Por Dorothee Rüdiger e Isabel Hamud
O silêncio na metrópole choca. É como se houvesse um toque de recolher silencioso, feito por atores de uma violência que não mostra a cara
São Paulo, 14 de novembro, véspera de feriado nacional com pontes para o final de semana. Acostumada com a pujança da vida estudantil nos bares ao redor das faculdades, o silêncio me assusta. Os bares estão pouco movimentados, nas ruas o trânsito está surpreendentemente tranquilo. Será que essa tranquilidade é o silêncio da morte que chega sem aviso prévio, nas últimas semanas, para cidadãos comuns e fardados que estão nas ruas durante a madrugada?
O silêncio na metrópole famosa por ser “a cidade que nunca para” choca. É como se houvesse um toque de recolher silencioso, feito por atores de uma violência que não mostra a cara. Muitas foram as mortes de policiais e civis nas últimas semanas. E não há uma comoção generalizada. Há silêncio.

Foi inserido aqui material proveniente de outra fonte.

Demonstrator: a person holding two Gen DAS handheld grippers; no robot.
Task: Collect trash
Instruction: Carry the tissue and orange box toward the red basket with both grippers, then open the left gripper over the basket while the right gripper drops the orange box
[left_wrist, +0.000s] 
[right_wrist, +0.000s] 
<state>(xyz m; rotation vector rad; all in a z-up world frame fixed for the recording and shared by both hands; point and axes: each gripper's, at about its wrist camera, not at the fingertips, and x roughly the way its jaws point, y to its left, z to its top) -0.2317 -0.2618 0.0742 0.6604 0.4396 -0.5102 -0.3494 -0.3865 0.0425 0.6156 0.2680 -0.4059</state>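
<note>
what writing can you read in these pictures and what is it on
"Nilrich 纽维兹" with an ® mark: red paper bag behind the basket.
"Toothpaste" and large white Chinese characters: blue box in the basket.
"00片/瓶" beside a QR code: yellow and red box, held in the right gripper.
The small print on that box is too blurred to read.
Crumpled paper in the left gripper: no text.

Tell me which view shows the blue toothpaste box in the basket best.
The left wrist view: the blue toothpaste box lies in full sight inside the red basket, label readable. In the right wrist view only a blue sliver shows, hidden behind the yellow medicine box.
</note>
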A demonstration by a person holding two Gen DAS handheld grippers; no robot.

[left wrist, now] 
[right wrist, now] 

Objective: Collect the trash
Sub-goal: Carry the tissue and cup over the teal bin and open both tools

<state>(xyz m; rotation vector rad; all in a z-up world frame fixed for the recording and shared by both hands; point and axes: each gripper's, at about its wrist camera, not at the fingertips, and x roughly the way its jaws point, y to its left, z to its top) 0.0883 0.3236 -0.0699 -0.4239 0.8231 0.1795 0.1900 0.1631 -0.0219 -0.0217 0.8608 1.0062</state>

O que se percebe recentemente nas regiões “bem frequentadas”, isso é, a violência que não tem rosto, já é uma realidade há tempos na periferia. No bairro de Paraisópolis, por exemplo, a mudança da violência “com cara” para a violência silenciosa ocorreu há anos. “Havia um líder comunitário que botava ordem no bairro”, confidenciou-me uma moradora do bairro. O líder e sua família foram mortos. “A partir de então, sabemos que alguém dá as cartas. Mas esse alguém não tem rosto. Pode ser qualquer um.”
De onde vem essa violência que não provoca a revolta, mas sim o silêncio sepulcral? Uma das respostas plausíveis é a falência do nosso sistema penal, capaz de transformar “batedores de carteiras” em delinquentes de alta periculosidade. É a resposta do Ministro da Justiça José Eduardo Cardoso, um respeitado advogado e professor universitário. Sabemos que o sistema prisional é caótico, e não apenas no Brasil. Ruiu há tempos a ideia de que na prisão o delinquente entra, recebe um “diagnóstico”, um “prognóstico”, um “tratamento”, e sai como um cidadão ressocializado.
No inconsciente, somos todos criminosos. Essa é a tese escandalosa de Sigmund Freud em sua Crônica sobre a Guerra e a Morte, de 1915 . Temos medo da morte. Mas, enquanto choramos a morte de nossos queridos, triunfamos sobre a morte de nossos inimigos. Mais, ainda, para Freud somos profundamente hipócritas, inventando a moral que distingue entre “o bem” e “o mal” para negar os nossas próprias emoções de amor e ódio para com os nossos mais íntimos: pai, mãe, irmãos… Os bandidos são os outros. São ora os assassinos das facções criminosas, ora os que trazem a morte em nome da ordem do Estado. Enquanto isso, nós bons cidadãos, guardamos amores e ódios proibidos no fundo da nossa alma. Freud dixit!
O que assusta na sociedade contemporânea é o fato que a violência não tem rosto. “A violência hoje é surpreendente, não o fora antes,” comenta Jorge Forbes em Você quer o que deseja? Pelo visto, isso não se aplica somente aos assassinatos inusitados em família, mas também aos crimes cometidos em série pelas facções dos dois lados da lei: o crime organizado e os que se arrogam poder para executar os presos em nome da ordem.
Quem vai conter essa violência? Basta pedir paz? Pedir para quem, se essa violência não tem rosto ou abusa do anonimato de uma farda? Ou será que é bom engrossar o coro de quem pede a volta das penas corporais medievais? O silêncio não traz respostas.
A psicanálise, diz Jorge Forbes, propõe a ética do desejo. Para além do bem e do mal, para além do crime e do castigo, a ética é uma tomada de atitude. Que tal começarmos por voltar a reunir as pessoas que não tenham medo de tomar um chope no bar à meia da noite, na véspera do final de semana.